### Work required
Look through the entries. Copy each line that has the word "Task".

#### Source records

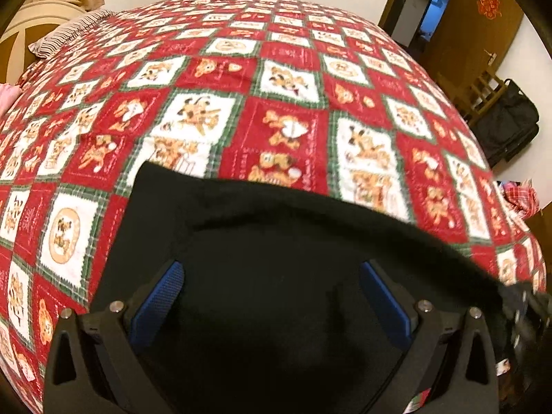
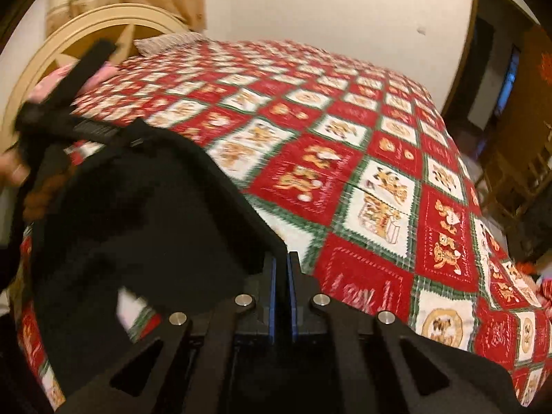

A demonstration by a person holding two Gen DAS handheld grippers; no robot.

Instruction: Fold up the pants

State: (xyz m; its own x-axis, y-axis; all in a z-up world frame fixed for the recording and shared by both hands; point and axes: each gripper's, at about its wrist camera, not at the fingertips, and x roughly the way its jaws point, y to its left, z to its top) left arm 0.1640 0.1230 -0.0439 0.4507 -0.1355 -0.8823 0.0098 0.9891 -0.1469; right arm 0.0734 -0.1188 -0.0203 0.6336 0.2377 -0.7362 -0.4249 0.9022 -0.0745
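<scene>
My right claw (image 2: 281,269) is closed, its blue pads nearly meeting, with a corner of the pants (image 2: 138,214) running up to its tips; I judge that corner pinched, though the dark cloth hides the exact bite. My left claw (image 1: 272,296) stands wide open over the pants (image 1: 262,241), the cloth under and between its fingers but neither pad (image 1: 162,296) pressing on it. The pants lie at the near edge of the bed (image 2: 362,172), a black heap on the red and white quilt, their far hem bowing toward the middle of the bed. To do this fold well I should get the left claw shut on the matching corner before I lift, keep both corners level, and carry the edge toward the middle of the bed without letting it sag or twist. The pictures are blurred, so I should slow down. The rest of the bed is free for laying the cloth out. A pillow (image 1: 65,31) lies at the head of the bed, well apart from the pants, and a dark bag (image 1: 507,127) and a door (image 1: 472,34) stand beyond the far side of the bed; none is in my way.
</scene>
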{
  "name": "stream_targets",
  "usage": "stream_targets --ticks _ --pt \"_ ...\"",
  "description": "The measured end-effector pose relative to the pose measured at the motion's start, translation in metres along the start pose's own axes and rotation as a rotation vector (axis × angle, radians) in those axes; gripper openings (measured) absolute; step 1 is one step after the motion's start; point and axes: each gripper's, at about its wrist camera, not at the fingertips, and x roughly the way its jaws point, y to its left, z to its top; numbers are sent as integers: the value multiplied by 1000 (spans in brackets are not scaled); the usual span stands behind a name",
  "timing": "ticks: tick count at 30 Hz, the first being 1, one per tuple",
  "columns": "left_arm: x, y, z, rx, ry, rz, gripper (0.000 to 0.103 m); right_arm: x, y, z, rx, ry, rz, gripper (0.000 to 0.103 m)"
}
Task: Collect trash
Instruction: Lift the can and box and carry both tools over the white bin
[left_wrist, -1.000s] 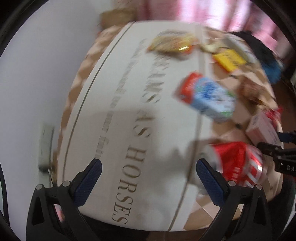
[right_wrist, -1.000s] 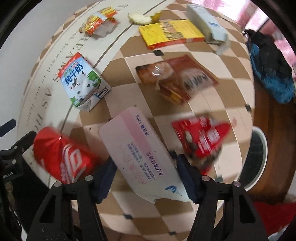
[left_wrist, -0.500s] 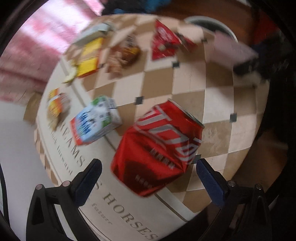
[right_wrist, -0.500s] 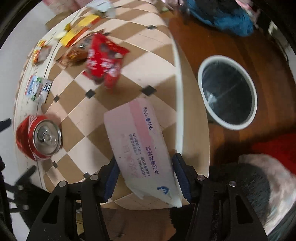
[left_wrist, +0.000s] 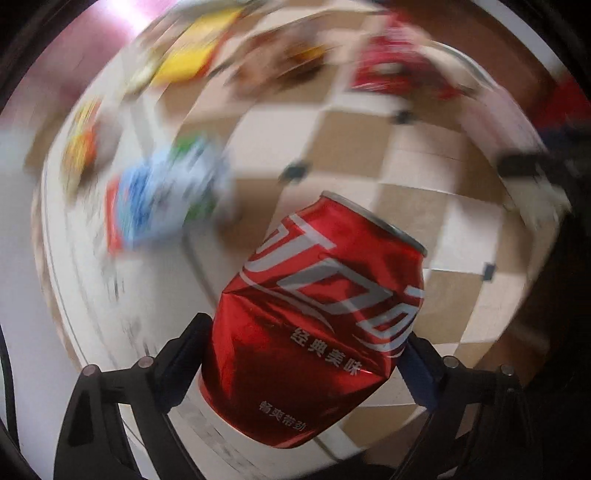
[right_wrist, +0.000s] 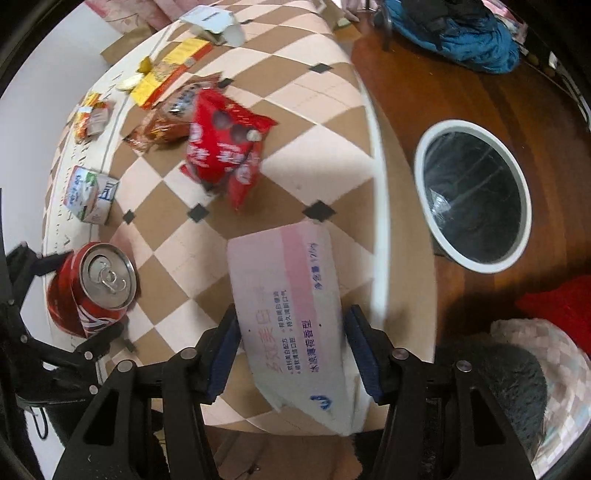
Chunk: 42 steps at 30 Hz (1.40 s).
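Observation:
A dented red soda can (left_wrist: 317, 317) stands on the checkered tablecloth (right_wrist: 295, 110). My left gripper (left_wrist: 304, 330) points straight down around it, and its jaws are closing. The can fills most of the gap, and I see no firm press. In the right wrist view the can (right_wrist: 96, 284) stands at the left with the left gripper (right_wrist: 70, 291) straddling it. My right gripper (right_wrist: 291, 312) is closing about a pink and white carton (right_wrist: 288, 314) lying at the table's edge. One pad touches the carton and a thin gap shows at the other.
A red snack bag (right_wrist: 221, 147), a brown wrapper (right_wrist: 162, 125), a small milk carton (right_wrist: 88, 199), a yellow box (right_wrist: 166, 74) and a small wrapper (right_wrist: 90, 118) lie further back. A white-rimmed bin (right_wrist: 421, 173) with a black liner stands on the wooden floor at the right.
The left view swung from the lettered white strip onto the can, which now sits between narrower jaws. The right view rolled, the bin came into sight, and its jaws narrowed about the carton.

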Motion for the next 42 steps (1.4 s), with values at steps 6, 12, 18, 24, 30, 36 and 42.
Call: stream_targets --ticks 6,12,18,24,30,36,42 --pt "8 50 -25 -404 9 -182 89 0 37 -6 -76 14 9 56" --pt "1 38 -28 -306 -51 -68 89 4 59 -7 -106 32 -31 60" --pt "-15 32 -25 -292 -107 -21 82 5 77 -13 -166 0 -120 49" --pt "-49 47 -26 -353 -181 79 82 4 91 -23 -186 -31 -111 49" --pt "-80 28 -29 -443 -268 158 82 -14 95 -44 -173 -93 -89 49" --pt "-96 -7 -32 -527 -358 186 82 -55 85 -47 -165 -218 -83 48" --pt "-142 -25 -15 -545 -481 183 82 -114 55 -40 -133 -372 -62 48"
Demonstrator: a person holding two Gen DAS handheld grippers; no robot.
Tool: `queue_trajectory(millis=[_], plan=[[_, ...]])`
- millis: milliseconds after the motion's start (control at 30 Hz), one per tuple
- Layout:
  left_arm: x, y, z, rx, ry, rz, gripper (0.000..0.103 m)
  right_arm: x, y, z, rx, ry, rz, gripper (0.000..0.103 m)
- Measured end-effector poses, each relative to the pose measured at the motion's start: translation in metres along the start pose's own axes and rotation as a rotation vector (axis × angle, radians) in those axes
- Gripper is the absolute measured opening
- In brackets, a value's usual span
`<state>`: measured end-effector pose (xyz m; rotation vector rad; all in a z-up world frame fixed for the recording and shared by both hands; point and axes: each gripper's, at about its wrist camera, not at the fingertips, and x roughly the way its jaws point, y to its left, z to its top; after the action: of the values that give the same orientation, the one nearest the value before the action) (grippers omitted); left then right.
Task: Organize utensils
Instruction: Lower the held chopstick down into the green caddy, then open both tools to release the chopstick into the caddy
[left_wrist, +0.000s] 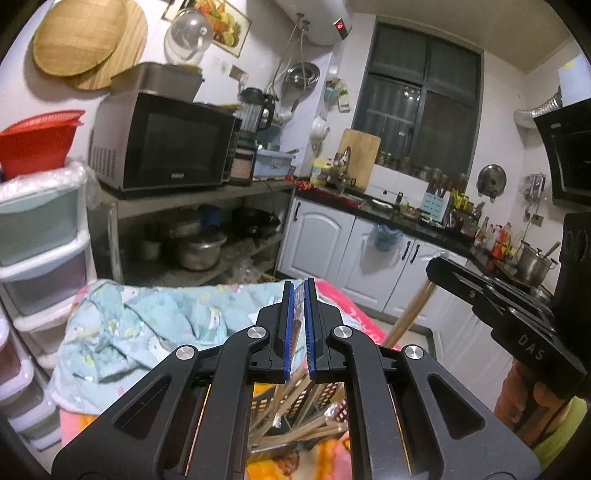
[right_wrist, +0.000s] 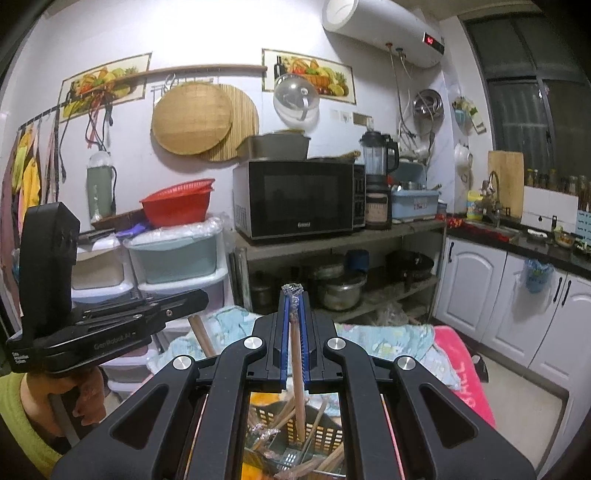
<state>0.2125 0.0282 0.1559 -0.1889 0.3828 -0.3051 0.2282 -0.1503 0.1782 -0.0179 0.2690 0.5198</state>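
Kitchen floor (right_wrist: 517, 387) beyond blanket's edge (right_wrist: 476, 384)

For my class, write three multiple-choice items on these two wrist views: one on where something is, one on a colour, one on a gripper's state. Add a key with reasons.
1. Where does the red basin sit?
A. on the stacked plastic drawers
B. inside the microwave
C. on the floor

2. What colour are the pads on the gripper fingers?
A. green
B. blue
C. white

3. What is the right gripper doing?
A. wide open, holding nothing
B. closed on a cloth
C. closed on a wooden stick

Key:
1 A, the basin rests atop the drawer unit left of the microwave.
2 B, blue strips line both fingers.
3 C, the wooden stick runs between the closed fingers down into the basket.
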Motion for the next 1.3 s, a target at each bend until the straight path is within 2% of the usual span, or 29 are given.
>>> queue_trajectory(millis=[500,533,567,600,700,800,900,967,1033,1100,1300], plan=[[0.031,0.014,-0.028,-0.035,0.072,-0.006,0.003,0.034,-0.003,-0.038,0.055,0.108,0.007,0.007],[0.032,0.014,-0.030,-0.032,0.079,-0.002,0.004,0.036,-0.003,-0.040,0.053,0.114,-0.015,0.014],[0.033,0.015,-0.032,-0.027,0.083,0.003,0.004,0.036,-0.005,-0.042,0.054,0.118,-0.026,0.028],[0.033,0.016,-0.034,-0.024,0.087,0.010,0.005,0.035,-0.007,-0.044,0.063,0.118,-0.032,0.033],[0.034,0.021,-0.039,-0.042,0.096,0.012,0.020,0.032,-0.012,-0.048,0.070,0.119,-0.049,0.037],[0.033,0.024,-0.040,-0.054,0.100,0.021,0.027,0.024,-0.016,-0.051,0.078,0.115,-0.066,0.043],[0.028,0.025,-0.039,-0.055,0.094,0.035,0.044,0.018,-0.019,-0.054,0.070,0.110,-0.093,0.050],[0.024,0.025,-0.038,-0.055,0.088,0.043,0.048,0.013,-0.022,-0.056,0.068,0.109,-0.108,0.054],[0.019,0.025,-0.036,-0.053,0.081,0.059,0.060,0.009,-0.024,-0.058,0.068,0.106,-0.117,0.057],[0.013,0.025,-0.033,-0.057,0.075,0.072,0.064,0.004,-0.025,-0.059,0.066,0.099,-0.126,0.062],[-0.002,0.023,-0.026,-0.065,0.044,0.090,0.087,-0.010,-0.030,-0.059,0.058,0.076,-0.151,0.071]])
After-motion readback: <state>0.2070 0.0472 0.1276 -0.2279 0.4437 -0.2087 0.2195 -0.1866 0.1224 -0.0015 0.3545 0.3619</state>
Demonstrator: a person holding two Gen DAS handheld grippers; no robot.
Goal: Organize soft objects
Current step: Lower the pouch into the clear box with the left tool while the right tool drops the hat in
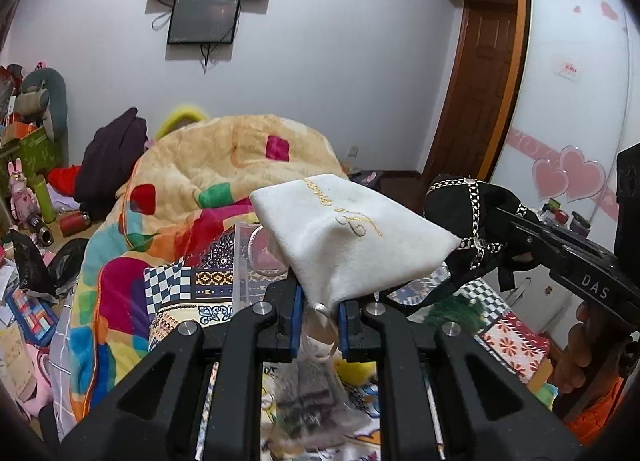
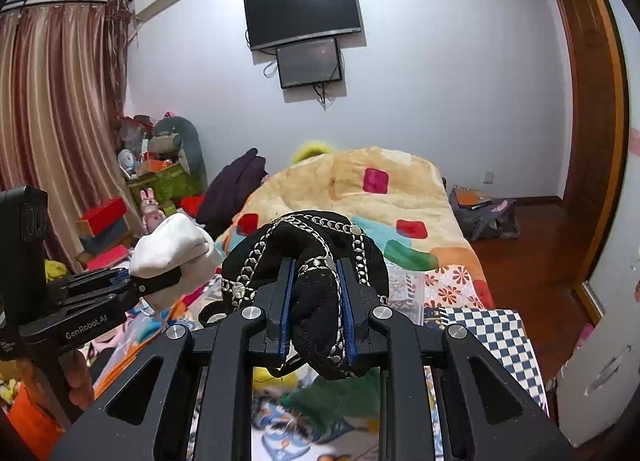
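Observation:
My left gripper [image 1: 319,315] is shut on a white velvet pouch [image 1: 352,237] with gold script, held up above the bed. The pouch also shows in the right wrist view [image 2: 170,247], at the left, in the left gripper [image 2: 160,281]. My right gripper [image 2: 316,301] is shut on a black knitted piece with silver chain trim [image 2: 312,245], also held above the bed. In the left wrist view the black piece [image 1: 464,213] hangs at the right from the right gripper [image 1: 496,229], just beside the pouch.
A bed with a colourful blanket heap [image 1: 224,165] lies ahead. A clear plastic box [image 1: 256,257] sits on the bed behind the pouch. Cluttered boxes and toys [image 1: 28,165] fill the left floor. A wooden door [image 1: 480,93] and a wardrobe [image 1: 580,81] stand right. A bag [image 2: 484,213] lies on the floor.

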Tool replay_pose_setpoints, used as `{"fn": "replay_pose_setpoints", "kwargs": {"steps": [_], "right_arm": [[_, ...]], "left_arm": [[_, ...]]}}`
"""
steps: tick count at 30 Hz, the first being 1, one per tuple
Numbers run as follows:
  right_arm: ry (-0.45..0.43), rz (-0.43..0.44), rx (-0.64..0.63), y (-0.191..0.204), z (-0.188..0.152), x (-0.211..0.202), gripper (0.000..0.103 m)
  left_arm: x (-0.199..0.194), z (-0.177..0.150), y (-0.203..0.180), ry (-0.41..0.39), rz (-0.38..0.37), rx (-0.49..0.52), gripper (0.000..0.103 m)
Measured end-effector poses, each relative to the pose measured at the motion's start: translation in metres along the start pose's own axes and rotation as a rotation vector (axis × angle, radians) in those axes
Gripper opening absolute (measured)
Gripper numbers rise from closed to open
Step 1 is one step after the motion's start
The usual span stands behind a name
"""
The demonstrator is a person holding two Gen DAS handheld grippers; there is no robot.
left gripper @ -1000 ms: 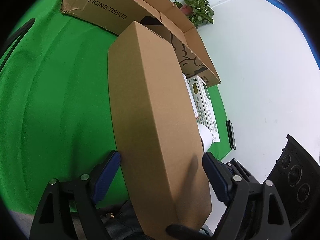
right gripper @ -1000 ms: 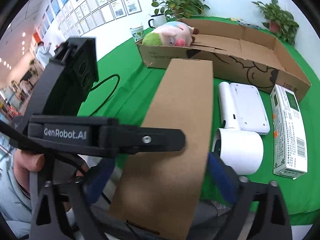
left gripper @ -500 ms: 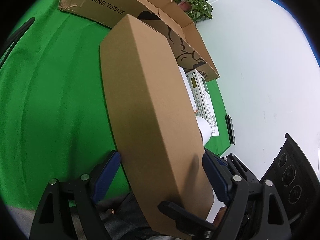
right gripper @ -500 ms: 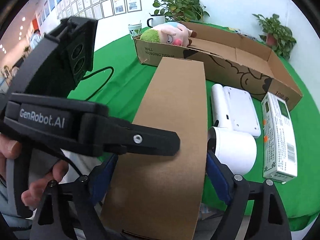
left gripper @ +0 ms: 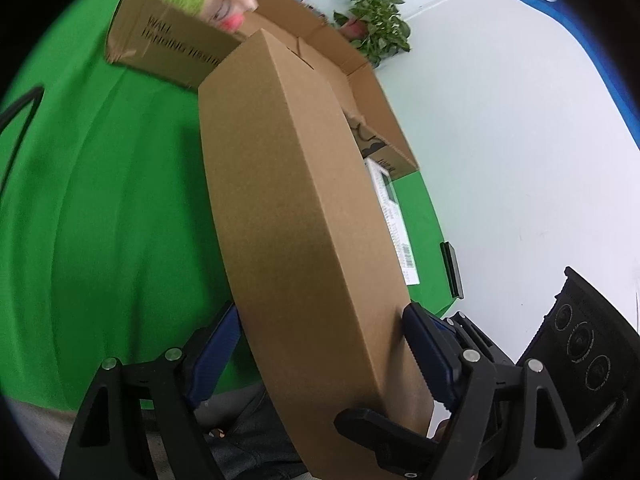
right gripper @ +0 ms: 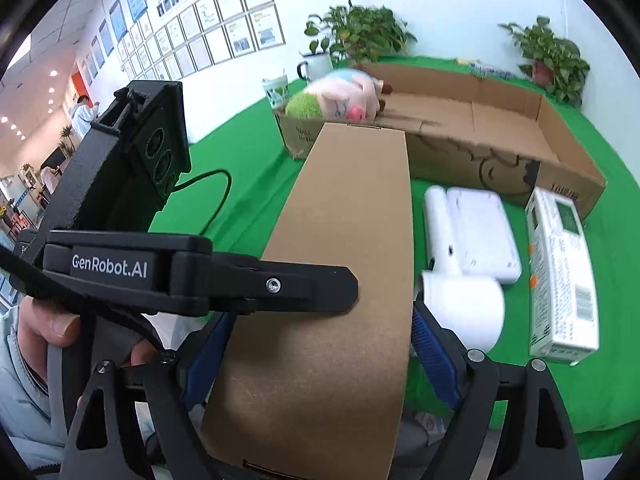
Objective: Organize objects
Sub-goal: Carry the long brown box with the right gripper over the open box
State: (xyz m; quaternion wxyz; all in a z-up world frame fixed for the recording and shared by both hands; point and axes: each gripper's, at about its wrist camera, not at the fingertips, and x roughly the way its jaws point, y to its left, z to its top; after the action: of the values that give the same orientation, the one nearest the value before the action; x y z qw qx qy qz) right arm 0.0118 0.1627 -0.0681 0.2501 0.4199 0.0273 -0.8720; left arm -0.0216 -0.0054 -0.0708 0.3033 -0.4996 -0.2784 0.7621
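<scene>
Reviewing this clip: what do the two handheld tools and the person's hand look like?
Both tools are matte black plastic frames with silver screws and blue ribbed pads. The left tool carries white "GenRobot.AI" lettering and a sensor block with round lenses. A bare hand grips it, beside a light grey-blue sleeve.

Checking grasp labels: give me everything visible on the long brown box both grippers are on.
The long brown box is plain, unprinted corrugated cardboard, closed, flat and narrow, with crisp folded edges and a tab slot at its near end. It is held above the green cloth, its far end pointing at the open carton near the plush toy. The left gripper and right gripper each clamp its near end across the width, blue pads pressed on both long sides.
</scene>
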Motion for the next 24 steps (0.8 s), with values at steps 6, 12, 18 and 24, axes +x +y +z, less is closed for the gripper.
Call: {"fn": "replay_pose_setpoints", "kwargs": {"steps": [6, 12, 18, 24], "right_arm": [[-0.093, -0.023, -0.01, 0.001, 0.019, -0.026, 0.084], [-0.188, -0.083, -0.022, -0.002, 0.048, -0.048, 0.082], [-0.265, -0.13, -0.022, -0.01, 0.084, -0.061, 0.081], [-0.308, -0.151, -0.024, -0.014, 0.122, -0.067, 0.081]], "left_arm": [[-0.017, 0.019, -0.037, -0.046, 0.01, 0.1, 0.081], [-0.029, 0.048, -0.077, -0.086, 0.015, 0.211, 0.081], [-0.036, 0.081, -0.109, -0.125, 0.014, 0.29, 0.081], [-0.048, 0.111, -0.121, -0.157, 0.009, 0.32, 0.081]]}}
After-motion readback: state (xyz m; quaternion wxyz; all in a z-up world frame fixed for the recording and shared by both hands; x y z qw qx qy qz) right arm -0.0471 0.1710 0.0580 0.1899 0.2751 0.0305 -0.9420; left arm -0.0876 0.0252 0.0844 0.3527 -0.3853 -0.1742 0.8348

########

### Exercise solution
Task: Collect trash
Task: Organize utensils

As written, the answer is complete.